> _Description of the task_:
When you transcribe the listing that follows, keep every line exact and omit the pictures.

> _Given information_:

==============================

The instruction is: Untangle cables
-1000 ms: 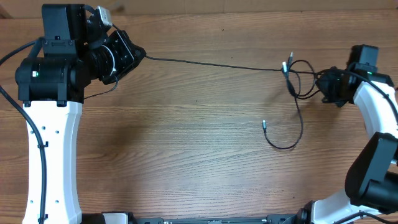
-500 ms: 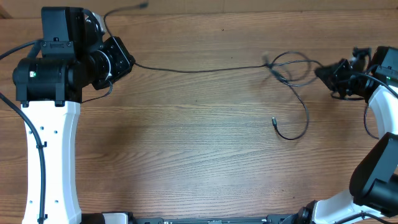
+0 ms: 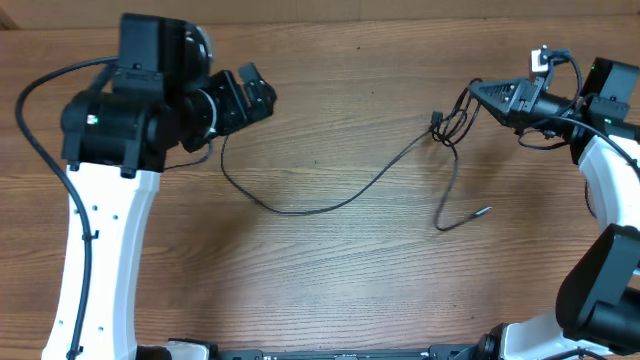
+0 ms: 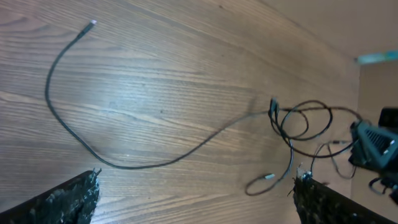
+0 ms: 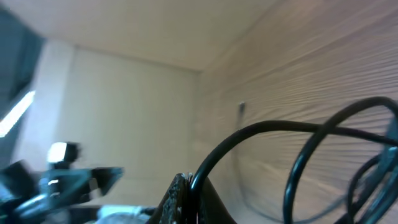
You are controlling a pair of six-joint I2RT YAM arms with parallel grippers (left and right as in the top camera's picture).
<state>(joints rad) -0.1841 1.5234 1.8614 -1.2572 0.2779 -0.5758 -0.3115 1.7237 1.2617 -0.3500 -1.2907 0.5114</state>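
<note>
The cables show as thin black cords. One long strand (image 3: 300,210) lies slack on the table and curves from near my left arm to a small tangle (image 3: 448,125) at the right. My left gripper (image 3: 260,95) hovers over the upper left with its jaws wide open and nothing between them. From the left wrist, the strand (image 4: 124,166) and its free plug end (image 4: 91,23) lie apart from the fingers (image 4: 62,199). My right gripper (image 3: 480,90) is shut on a cord of the tangle (image 5: 249,134), pinched between its fingers (image 5: 180,196). A second strand hangs down to a plug (image 3: 486,210).
The wooden table (image 3: 330,290) fills the view. My left arm's white link (image 3: 95,260) runs along the left side and my right arm (image 3: 600,190) along the right edge. A pale wall (image 5: 124,106) stands beyond the table's far edge.
My left gripper has opened and let go of the long strand, which went from taut to a slack curve on the table. The left arm shifted right. The right gripper moved up with the tangle.
</note>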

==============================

> _Finished exercise_:
The instruction is: Untangle cables
-1000 ms: 
-500 ms: 
+0 ms: 
+0 ms: 
+0 ms: 
You are controlling a pair of six-joint I2RT YAM arms with parallel grippers (left and right as in the top camera's picture).
<state>(joints rad) -0.1841 1.5234 1.8614 -1.2572 0.2779 -0.5758 -0.3115 1.7237 1.2617 -0.3500 -1.2907 0.5114</state>
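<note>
The cables show as thin black cords. One long strand (image 3: 300,210) lies slack on the table and curves from near my left arm to a small tangle (image 3: 448,125) at the right. My left gripper (image 3: 260,95) hovers over the upper left with its jaws wide open and nothing between them. From the left wrist, the strand (image 4: 124,166) and its free plug end (image 4: 91,23) lie apart from the fingers (image 4: 62,199). My right gripper (image 3: 480,90) is shut on a cord of the tangle (image 5: 249,134), pinched between its fingers (image 5: 180,196). A second strand hangs down to a plug (image 3: 486,210).
The wooden table (image 3: 330,290) fills the view. My left arm's white link (image 3: 95,260) runs along the left side and my right arm (image 3: 600,190) along the right edge. A pale wall (image 5: 124,106) stands beyond the table's far edge.
My left gripper has opened and let go of the long strand, which went from taut to a slack curve on the table. The left arm shifted right. The right gripper moved up with the tangle.
</note>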

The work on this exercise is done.